EXERCISE GOAL:
In the listing below, identify each line with the word "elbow" and return those lines.

STORED DATA:
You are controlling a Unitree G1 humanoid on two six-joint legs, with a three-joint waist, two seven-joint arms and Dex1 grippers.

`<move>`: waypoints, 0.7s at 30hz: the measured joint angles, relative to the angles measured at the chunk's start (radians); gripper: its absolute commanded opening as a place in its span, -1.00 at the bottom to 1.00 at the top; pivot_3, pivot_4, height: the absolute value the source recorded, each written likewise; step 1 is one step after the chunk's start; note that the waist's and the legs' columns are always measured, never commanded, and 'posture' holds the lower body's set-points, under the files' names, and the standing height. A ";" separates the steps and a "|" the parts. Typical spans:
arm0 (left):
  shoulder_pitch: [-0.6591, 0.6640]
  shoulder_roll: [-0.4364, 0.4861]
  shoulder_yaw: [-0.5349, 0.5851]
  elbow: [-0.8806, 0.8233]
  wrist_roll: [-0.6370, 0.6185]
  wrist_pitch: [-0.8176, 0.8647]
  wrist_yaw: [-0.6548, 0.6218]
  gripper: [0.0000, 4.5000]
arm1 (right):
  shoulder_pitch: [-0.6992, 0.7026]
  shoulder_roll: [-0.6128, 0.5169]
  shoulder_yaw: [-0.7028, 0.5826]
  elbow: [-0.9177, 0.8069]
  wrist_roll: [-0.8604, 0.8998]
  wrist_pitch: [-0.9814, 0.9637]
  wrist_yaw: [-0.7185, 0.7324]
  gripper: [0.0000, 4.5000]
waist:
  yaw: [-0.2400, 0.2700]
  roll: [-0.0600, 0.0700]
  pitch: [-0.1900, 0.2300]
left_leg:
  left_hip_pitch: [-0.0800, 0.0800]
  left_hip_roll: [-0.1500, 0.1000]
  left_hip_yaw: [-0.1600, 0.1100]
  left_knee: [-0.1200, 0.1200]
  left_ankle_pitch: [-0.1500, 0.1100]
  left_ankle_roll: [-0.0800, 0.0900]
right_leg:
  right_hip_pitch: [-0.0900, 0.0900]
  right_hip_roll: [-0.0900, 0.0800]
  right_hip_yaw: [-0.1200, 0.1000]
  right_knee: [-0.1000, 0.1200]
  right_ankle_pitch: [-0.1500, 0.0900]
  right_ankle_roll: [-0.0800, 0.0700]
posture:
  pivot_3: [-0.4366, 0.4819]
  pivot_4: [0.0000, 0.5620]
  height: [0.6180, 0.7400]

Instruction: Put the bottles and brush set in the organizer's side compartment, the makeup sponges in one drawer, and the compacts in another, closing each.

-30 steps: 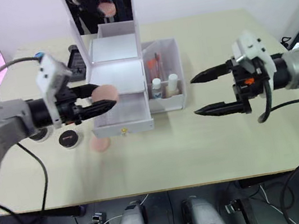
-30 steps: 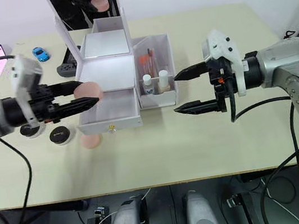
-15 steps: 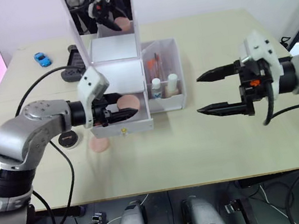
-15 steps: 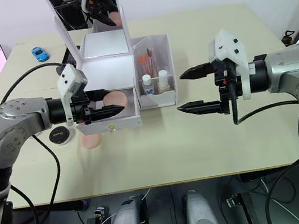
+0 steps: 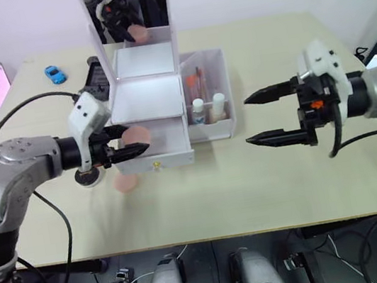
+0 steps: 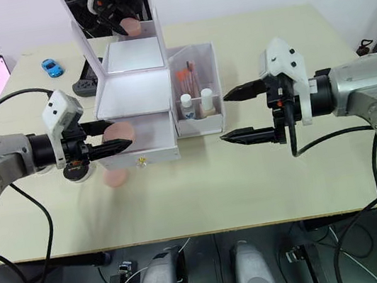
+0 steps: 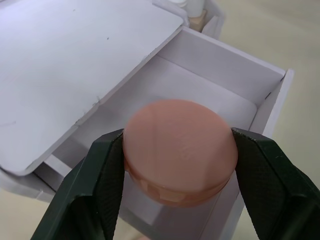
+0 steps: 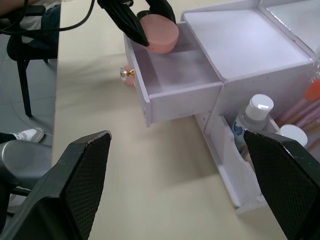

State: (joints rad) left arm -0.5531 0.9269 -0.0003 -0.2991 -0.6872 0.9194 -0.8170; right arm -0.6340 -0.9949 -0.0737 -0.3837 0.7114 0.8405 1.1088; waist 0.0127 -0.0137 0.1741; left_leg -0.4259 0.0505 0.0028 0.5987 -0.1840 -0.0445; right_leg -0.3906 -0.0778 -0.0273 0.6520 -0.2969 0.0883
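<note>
Sponge (image 7: pixel 180 150) pinched in my left gripper (image 5: pixel 129 141), held over the left edge of the organizer (image 5: pixel 149 112)'s open drawer (image 5: pixel 164 144). Second sponge (image 5: pixel 125 182) on the table (image 5: pixel 218 194) just left of the drawer front. Right gripper (image 5: pixel 270 115) hangs right of the organizer, fingers wide, empty. Bottles (image 5: pixel 208 107) stand in the side compartment.
</note>
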 measured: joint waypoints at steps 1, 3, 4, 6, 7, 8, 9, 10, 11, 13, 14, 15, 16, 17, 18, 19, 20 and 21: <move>0.000 -0.006 0.004 0.000 0.000 0.006 0.004 0.18 | -0.003 0.000 0.002 0.001 0.000 -0.003 0.001 1.00 | 0.000 0.000 0.000 | 0.000 0.000 0.000 0.000 0.000 0.000 | 0.000 0.000 0.000 0.000 0.000 0.000 | -0.05 -0.47 1.00; -0.001 -0.021 0.015 0.000 -0.001 0.014 0.018 0.64 | -0.003 0.000 0.012 0.006 0.000 -0.004 0.004 1.00 | -0.001 0.000 0.000 | 0.000 0.000 0.000 0.000 0.000 0.000 | 0.000 0.000 0.000 0.000 0.000 0.000 | -0.05 -0.47 1.00; -0.003 -0.030 0.019 -0.001 -0.001 0.018 0.025 0.80 | -0.003 0.000 0.017 0.009 0.000 -0.004 0.005 1.00 | -0.001 0.000 0.000 | 0.000 0.000 0.000 0.000 0.000 0.000 | 0.000 0.000 0.000 0.000 0.000 0.000 | -0.05 -0.47 1.00; -0.010 -0.035 0.024 -0.003 -0.003 0.033 0.034 0.99 | -0.003 0.000 0.019 0.015 0.001 -0.004 0.006 1.00 | -0.002 0.000 0.000 | 0.000 0.000 0.000 0.000 0.000 0.000 | 0.000 0.000 0.000 0.000 0.000 0.000 | -0.05 -0.47 1.00; -0.011 -0.034 0.028 -0.006 -0.005 0.039 0.034 0.99 | -0.003 0.000 0.019 0.015 0.001 -0.004 0.007 1.00 | -0.002 0.000 0.000 | 0.000 0.000 0.000 0.000 0.000 0.000 | 0.000 0.000 0.000 0.000 0.000 0.000 | -0.05 -0.47 1.00; -0.011 -0.031 0.033 -0.011 -0.009 0.046 0.033 0.99 | -0.003 0.000 0.019 0.015 0.002 -0.004 0.008 1.00 | -0.002 0.000 0.000 | 0.000 0.000 0.000 0.000 0.000 0.000 | 0.000 0.000 0.000 0.000 0.000 0.000 | -0.05 -0.47 1.00; -0.011 -0.022 0.036 -0.017 -0.012 0.054 0.031 0.99 | -0.003 0.000 0.019 0.015 0.002 -0.005 0.010 1.00 | -0.002 0.000 0.000 | 0.000 0.000 0.000 0.000 0.000 0.000 | 0.000 0.000 0.000 0.000 0.000 0.000 | -0.05 -0.47 1.00; -0.011 -0.017 0.041 -0.020 -0.014 0.057 0.029 0.99 | -0.003 0.000 0.019 0.015 0.002 -0.007 0.015 1.00 | -0.003 0.000 0.000 | 0.000 0.000 0.000 0.000 0.000 0.000 | 0.000 0.000 0.000 0.000 0.000 0.000 | -0.05 -0.47 1.00; -0.010 -0.012 0.049 -0.022 -0.016 0.059 0.027 0.99 | -0.003 0.000 0.019 0.015 0.002 -0.010 0.019 1.00 | -0.003 0.000 0.000 | 0.000 0.000 0.000 0.000 0.000 0.000 | -0.001 0.000 0.000 0.001 0.000 0.000 | -0.05 -0.47 1.00; -0.009 0.005 0.067 -0.028 -0.022 0.065 0.019 0.99 | -0.003 0.000 0.019 0.015 0.004 -0.015 0.026 1.00 | -0.003 0.000 0.000 | 0.000 0.000 0.000 0.000 0.000 0.000 | -0.001 0.000 0.000 0.001 0.000 0.000 | -0.05 -0.47 1.00; -0.008 0.015 0.081 -0.030 -0.024 0.071 0.014 0.99 | -0.004 0.000 0.019 0.017 0.003 -0.017 0.028 1.00 | -0.003 0.000 0.000 | 0.000 0.000 0.000 0.000 0.000 0.000 | 0.000 0.000 0.000 0.000 0.000 0.000 | -0.05 -0.47 1.00; -0.003 0.018 0.101 -0.030 -0.026 0.072 0.012 0.99 | -0.004 0.000 0.020 0.022 -0.001 -0.024 0.031 1.00 | -0.003 0.000 0.000 | 0.000 0.000 0.000 0.000 0.000 0.000 | -0.001 0.000 0.000 0.000 0.000 0.000 | -0.05 -0.47 1.00; 0.007 0.024 0.131 -0.030 -0.031 0.069 0.011 0.99 | -0.004 0.000 0.021 0.040 -0.008 -0.039 0.037 1.00 | -0.003 0.000 0.000 | 0.000 0.000 0.000 0.000 0.000 0.000 | 0.000 0.000 0.000 0.000 0.000 0.000 | -0.05 -0.47 1.00; 0.015 0.030 0.155 -0.028 -0.033 0.062 0.009 0.99 | -0.004 -0.001 0.021 0.058 -0.019 -0.049 0.038 1.00 | -0.003 0.000 0.000 | 0.000 0.000 0.000 0.000 0.000 0.000 | 0.000 0.000 0.000 0.001 0.000 0.000 | -0.05 -0.47 1.00; 0.034 0.035 0.190 -0.023 -0.032 0.044 0.006 0.99 | -0.003 -0.002 0.021 0.082 -0.032 -0.063 0.040 1.00 | -0.003 0.000 0.000 | 0.000 0.000 0.000 0.000 0.000 0.000 | 0.000 0.000 0.000 0.000 0.000 0.000 | -0.05 -0.47 1.00; 0.063 0.039 0.231 -0.010 -0.028 0.018 -0.003 0.99 | 0.002 -0.004 0.020 0.113 -0.047 -0.086 0.045 1.00 | -0.004 0.000 0.000 | 0.000 0.000 0.000 0.000 0.000 0.000 | 0.000 0.000 0.000 0.000 0.000 0.000 | -0.05 -0.47 1.00; 0.103 0.053 0.266 0.013 -0.017 -0.006 -0.014 0.99 | 0.013 -0.007 0.017 0.145 -0.068 -0.112 0.051 1.00 | -0.005 0.000 0.000 | 0.000 0.000 0.000 0.000 0.000 0.000 | -0.001 0.000 0.000 0.001 0.000 0.000 | -0.05 -0.47 1.00; 0.159 0.074 0.310 0.037 -0.005 -0.031 -0.032 0.99 | 0.033 -0.008 0.008 0.172 -0.089 -0.152 0.058 1.00 | -0.007 0.000 0.000 | 0.000 0.000 0.001 -0.001 0.000 0.000 | -0.001 0.000 0.000 0.000 0.000 0.000 | -0.05 -0.47 1.00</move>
State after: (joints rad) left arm -0.3945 1.0010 0.3097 -0.2622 -0.6918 0.8885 -0.8486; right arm -0.6007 -1.0024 -0.0656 -0.2112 0.6224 0.6888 1.1673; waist 0.0052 -0.0136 0.1741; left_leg -0.4255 0.0507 0.0034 0.5977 -0.1840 -0.0445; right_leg -0.3916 -0.0778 -0.0272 0.6523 -0.2969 0.0883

WRITTEN REPLY:
  elbow: [-0.8806, 0.8233]
  elbow: [-0.9177, 0.8069]

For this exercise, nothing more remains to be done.